Most languages will share a large subset of core primitives.
However, this won't always be the case.
If version 1 of a loader only supports C and BASIC, for example,
then it cannot be used to load in a Rust module.
At the very least, C and BASIC use 2's compliment addition modulo some native word size.
Rust code, however, can be configured to *trap on overflow* (in fact, enabled by default on debug builds!),
which means it needs an overflow-aware addition operation.
And, it's not just addition;
Rust has a whole litany of core operations which support overflow detection.

    | Class | Info   | Links/Missing |
    |:------|:-------|:--------------|
    | Add   | . + .  | Left, Right   |  ( for Oberon, C, BASIC, etc. )
    | AddOv | . + .  | Left, Right   |  ( for Rust )

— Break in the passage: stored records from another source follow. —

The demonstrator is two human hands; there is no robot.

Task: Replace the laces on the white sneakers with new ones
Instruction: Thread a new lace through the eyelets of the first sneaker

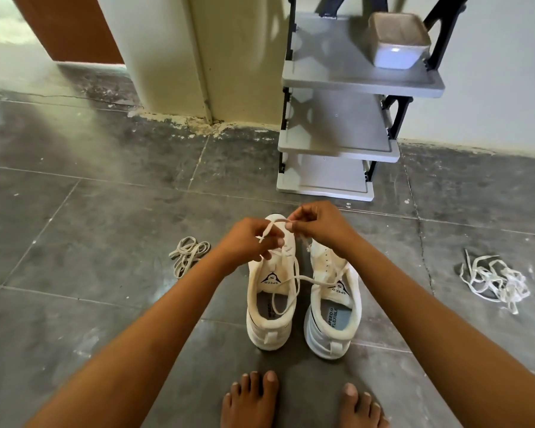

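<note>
- Bare feet stand nearest, just behind the white sneakers, which sit on the floor below both hands.
- Left hand and right hand each pinch the lace between them.
- The lace looks light, limp and flat; best held near its stiff tip, I'd judge.
</note>
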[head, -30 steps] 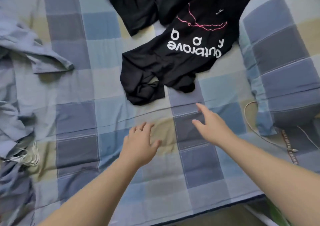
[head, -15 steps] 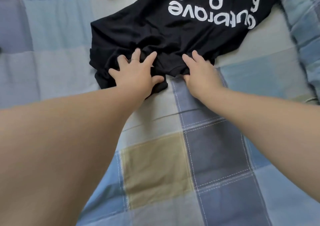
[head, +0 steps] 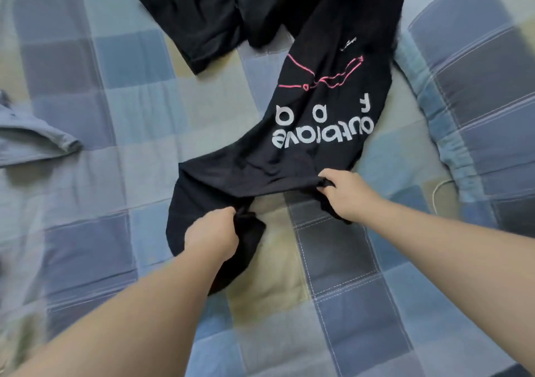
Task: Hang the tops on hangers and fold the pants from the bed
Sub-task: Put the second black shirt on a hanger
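Left grip [head: 212, 236] and right grip [head: 344, 192] clutch one black top [head: 318, 133].

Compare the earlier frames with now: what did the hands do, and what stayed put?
Both hands reached forward from open over the blue checked bedsheet; now the left hand and right hand grip the near edge of the black printed T-shirt, drawing it toward the person, stretched long. The second black garment, grey-blue garment and checked pillow stayed.

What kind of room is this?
Probably a bedroom: a checked bedsheet underneath, a matching pillow at the right, and a black printed top lying on the sheet.
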Tool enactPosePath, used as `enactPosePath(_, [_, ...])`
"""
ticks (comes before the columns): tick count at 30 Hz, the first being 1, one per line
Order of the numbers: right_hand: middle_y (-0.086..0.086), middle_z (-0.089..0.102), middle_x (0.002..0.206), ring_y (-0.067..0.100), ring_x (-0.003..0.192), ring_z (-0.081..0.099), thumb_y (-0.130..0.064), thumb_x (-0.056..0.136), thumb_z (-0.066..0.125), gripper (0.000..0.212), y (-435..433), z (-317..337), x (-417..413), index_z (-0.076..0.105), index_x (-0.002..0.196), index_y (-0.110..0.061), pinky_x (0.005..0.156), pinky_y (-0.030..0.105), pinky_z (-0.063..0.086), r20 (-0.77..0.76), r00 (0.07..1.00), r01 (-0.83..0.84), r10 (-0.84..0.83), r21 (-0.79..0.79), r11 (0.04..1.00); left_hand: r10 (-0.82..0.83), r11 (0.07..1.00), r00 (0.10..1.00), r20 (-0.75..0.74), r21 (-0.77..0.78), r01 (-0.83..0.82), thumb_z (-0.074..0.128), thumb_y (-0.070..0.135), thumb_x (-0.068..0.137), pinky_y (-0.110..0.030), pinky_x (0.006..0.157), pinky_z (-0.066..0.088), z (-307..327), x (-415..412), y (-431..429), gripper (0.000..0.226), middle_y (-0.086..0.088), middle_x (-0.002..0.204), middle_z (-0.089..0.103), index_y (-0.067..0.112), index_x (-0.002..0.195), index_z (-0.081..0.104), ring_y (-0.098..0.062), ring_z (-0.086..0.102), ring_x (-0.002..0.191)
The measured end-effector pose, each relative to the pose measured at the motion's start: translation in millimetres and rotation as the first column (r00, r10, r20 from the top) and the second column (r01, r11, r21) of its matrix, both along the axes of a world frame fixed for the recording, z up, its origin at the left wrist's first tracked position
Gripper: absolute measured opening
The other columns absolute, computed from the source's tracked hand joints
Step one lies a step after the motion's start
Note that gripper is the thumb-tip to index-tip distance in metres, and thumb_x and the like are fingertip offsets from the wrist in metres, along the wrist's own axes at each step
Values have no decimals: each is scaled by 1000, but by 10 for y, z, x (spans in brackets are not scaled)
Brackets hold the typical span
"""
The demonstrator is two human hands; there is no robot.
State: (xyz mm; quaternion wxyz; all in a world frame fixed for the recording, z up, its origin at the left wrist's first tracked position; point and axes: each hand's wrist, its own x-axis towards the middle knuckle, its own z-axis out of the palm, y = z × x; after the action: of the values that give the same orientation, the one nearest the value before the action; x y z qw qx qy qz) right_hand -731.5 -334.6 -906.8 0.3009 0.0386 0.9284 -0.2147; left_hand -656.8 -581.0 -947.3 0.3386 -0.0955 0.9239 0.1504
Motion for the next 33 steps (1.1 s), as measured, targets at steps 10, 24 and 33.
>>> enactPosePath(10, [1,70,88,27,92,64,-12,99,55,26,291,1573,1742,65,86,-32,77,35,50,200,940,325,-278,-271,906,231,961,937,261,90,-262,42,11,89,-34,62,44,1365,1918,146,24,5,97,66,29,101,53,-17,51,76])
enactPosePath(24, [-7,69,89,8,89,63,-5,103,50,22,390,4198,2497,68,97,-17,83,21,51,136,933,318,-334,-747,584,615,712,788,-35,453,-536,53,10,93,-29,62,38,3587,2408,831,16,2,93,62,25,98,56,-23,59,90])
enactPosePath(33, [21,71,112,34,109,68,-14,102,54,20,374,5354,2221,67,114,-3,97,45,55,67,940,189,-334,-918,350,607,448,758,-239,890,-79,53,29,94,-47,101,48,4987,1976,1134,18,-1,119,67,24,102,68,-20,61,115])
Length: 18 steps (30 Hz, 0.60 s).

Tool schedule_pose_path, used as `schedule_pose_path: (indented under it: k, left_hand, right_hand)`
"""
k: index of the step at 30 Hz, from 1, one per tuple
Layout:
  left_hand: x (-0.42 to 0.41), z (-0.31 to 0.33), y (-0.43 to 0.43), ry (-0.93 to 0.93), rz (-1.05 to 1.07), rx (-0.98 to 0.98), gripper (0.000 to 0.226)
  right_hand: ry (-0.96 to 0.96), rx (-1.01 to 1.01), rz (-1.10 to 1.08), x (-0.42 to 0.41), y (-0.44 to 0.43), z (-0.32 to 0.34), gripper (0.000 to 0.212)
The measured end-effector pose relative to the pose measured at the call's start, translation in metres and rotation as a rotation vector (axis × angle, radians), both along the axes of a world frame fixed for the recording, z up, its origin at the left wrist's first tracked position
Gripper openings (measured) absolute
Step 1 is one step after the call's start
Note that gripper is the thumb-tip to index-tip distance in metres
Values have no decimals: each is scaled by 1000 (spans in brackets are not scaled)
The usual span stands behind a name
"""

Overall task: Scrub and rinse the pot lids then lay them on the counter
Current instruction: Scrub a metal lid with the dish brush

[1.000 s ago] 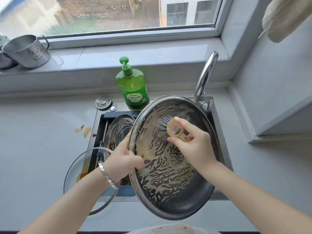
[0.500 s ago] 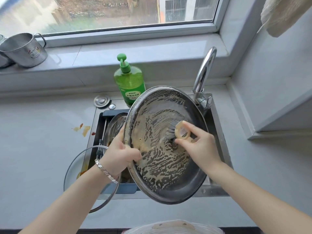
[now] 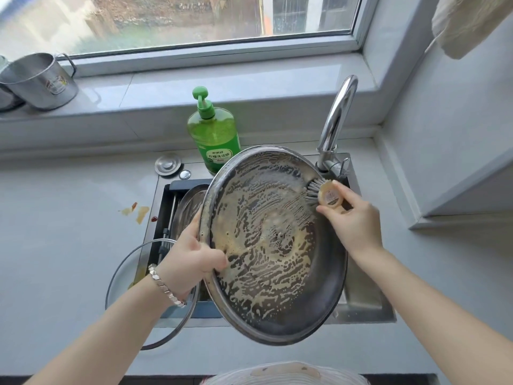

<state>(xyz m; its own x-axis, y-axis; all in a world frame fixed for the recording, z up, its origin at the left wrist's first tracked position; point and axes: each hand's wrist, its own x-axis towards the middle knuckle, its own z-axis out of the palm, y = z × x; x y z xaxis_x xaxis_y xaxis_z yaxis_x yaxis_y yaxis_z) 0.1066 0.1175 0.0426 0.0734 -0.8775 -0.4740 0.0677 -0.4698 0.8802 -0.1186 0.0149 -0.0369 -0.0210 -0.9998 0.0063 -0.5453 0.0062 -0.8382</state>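
Observation:
A large steel pot lid [image 3: 273, 245] is tilted over the sink, its underside facing me and streaked with yellowish suds. My left hand [image 3: 191, 259] grips its left rim, thumb on the inside. My right hand [image 3: 352, 218] holds a round dish brush [image 3: 323, 193] with grey bristles pressed on the lid's upper right rim. A second steel lid [image 3: 187, 207] leans inside the sink behind it. A glass lid [image 3: 125, 276] rests half over the sink's left edge, partly hidden by my left arm.
A green soap bottle [image 3: 213, 137] stands behind the sink [image 3: 366, 304], next to the chrome faucet [image 3: 336, 120]. A drain plug [image 3: 168, 164] lies at the sink's back left. Food stains [image 3: 137, 212] mark the left counter. Steel mugs [image 3: 39, 81] sit on the windowsill.
The brush has travelled from the middle of the lid up and right to its upper right rim. My left hand keeps the same hold on the left rim.

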Motion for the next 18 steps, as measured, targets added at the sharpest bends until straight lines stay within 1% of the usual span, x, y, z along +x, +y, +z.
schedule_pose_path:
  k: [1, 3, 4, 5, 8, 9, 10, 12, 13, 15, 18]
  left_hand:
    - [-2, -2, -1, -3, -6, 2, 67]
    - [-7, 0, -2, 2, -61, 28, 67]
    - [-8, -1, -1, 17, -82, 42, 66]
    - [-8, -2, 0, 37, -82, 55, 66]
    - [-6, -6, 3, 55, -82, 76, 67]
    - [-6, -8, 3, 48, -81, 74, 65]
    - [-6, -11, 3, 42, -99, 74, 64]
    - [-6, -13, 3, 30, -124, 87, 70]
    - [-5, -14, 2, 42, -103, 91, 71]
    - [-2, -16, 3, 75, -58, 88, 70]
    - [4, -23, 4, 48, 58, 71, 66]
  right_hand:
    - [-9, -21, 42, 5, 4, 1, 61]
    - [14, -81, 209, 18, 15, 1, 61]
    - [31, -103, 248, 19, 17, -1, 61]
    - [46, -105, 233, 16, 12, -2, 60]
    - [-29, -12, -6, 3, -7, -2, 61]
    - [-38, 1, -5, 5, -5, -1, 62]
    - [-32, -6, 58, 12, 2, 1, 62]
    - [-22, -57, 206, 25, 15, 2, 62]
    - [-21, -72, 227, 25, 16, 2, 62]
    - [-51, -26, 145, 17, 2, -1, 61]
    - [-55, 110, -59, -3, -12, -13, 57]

Then there's languages like BCPL,
which implement pointers *very* differently than Oberon, C, C++, BASIC, and even Rust itself.

    | Class        | Info   | Links/Missing |
    |:-------------|:-------|:--------------|
    | Deref        | *(.)   | Left          |  ( for Oberon, C, BASIC, etc. )
    | DerefWrdAddr | . ! .  | Left, Right   |  ( for BCPL )
    | DerefBytAddr | . % .  | Left, Right   |  ( for BCPL )

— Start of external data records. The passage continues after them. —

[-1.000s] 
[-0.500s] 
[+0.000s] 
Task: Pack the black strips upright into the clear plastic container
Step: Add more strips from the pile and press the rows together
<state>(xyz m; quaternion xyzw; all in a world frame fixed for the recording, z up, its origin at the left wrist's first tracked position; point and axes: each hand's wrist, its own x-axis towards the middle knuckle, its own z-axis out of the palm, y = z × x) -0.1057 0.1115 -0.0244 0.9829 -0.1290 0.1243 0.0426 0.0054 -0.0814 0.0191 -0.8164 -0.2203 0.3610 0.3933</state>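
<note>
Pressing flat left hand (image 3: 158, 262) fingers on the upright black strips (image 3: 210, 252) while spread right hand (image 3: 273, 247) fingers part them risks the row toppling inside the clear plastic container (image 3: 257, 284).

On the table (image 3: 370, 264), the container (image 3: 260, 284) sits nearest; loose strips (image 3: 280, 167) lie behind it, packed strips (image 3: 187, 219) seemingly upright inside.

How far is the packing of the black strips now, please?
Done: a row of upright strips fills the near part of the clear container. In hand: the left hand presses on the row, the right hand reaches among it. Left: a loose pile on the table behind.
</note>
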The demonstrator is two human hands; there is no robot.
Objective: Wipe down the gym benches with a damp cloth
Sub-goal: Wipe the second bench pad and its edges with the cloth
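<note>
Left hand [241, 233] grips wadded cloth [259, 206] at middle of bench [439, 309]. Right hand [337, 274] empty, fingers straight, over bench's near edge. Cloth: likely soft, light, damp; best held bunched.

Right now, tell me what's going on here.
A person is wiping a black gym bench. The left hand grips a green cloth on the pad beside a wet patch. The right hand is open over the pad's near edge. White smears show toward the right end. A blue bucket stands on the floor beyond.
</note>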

Even variable assignments aren't immune from these kinds of differences.
For example,
suppose I want to create a loader that supports
both Oberon and Forth.
Classic Forth has no concept of L-values or R-values.
Just like in Bliss,
Forth code tends to grab the address of variables and explicitly store values into these locations.
For these to work, we'll need at least the following
semantic dictionary entry types:

    | Class | Info   | Links/Missing |
    |:------|:-------|:--------------|
    | Asgn  | . := . | Left, Right   |  ( for Oberon )
    | Fetch | . @    | Left          |  ( for Forth, Bliss )
    | Store | . . !  | Left, Right   |  ( for Forth, Bliss )

The loader will need to know and understand intimately
the difference in semantics between an Oberon-style assignment
and Forth-style raw memory accessors.

It doesn't stop there.
If type checking is to be enforced by the loader
(probably a worthy goal if multi-language support is desirable!),
then we'll need a loader which can understand the different symbol tables and their respective type descriptors.

So, while it might be a bit weird th find
Add, AddOv, Deref, DerefWrdAddr, DerefBytAddr, Asgn, Fetch, *and* Store classes in a semantic dictionary for a single load module,
the loader must still understand *all* of these classes
if it wants any hope to support languages as diverse as C to Rust, Ada to Zig, and Forth to Fortran.
And, all of these SDE encoders must agree with all the SDE decoders on when the semantic dictionary is to be updated with additional templates.

I think it's easy to see that
although SDE is a binary representation of a program,
SDE enforces a kind of *language-level* standard for interoperability,
instead of a *binary-level* standard.
The former kinds of standards have lots of neat advantages, but always will have a gaping hole:
there's no escape to the raw machine level.

A binary standard side-steps *all* of these issues,
putting the complexity of interop and code generation in with the compilers themselves.
However, there is one thing a binary standard cannot guarantee:
type conformance.
It's entirely possible to write a COM object that
makes demons fly out of your nose
in response to a drag-and-drop event in a Word document, for example.

And, yet, despite the long list of disadvantages surrounding SDE,
I still find myself intrigued by them.
In a weird sort of way, SDE decoders seems to be closely related to my
Shoehorn project.
In this latter project,
I create statically-compiled Forth subset which is intended
to bootstrap new systems easily *and quickly*.
If an SDE decoder can be brought up as quickly,
then I'd argue that the complexity of the SDE is amortized by its ease of maintenance.
I think bringing up a user environment
built around an SDE decoder/loader
is a worthy experiment to try some day.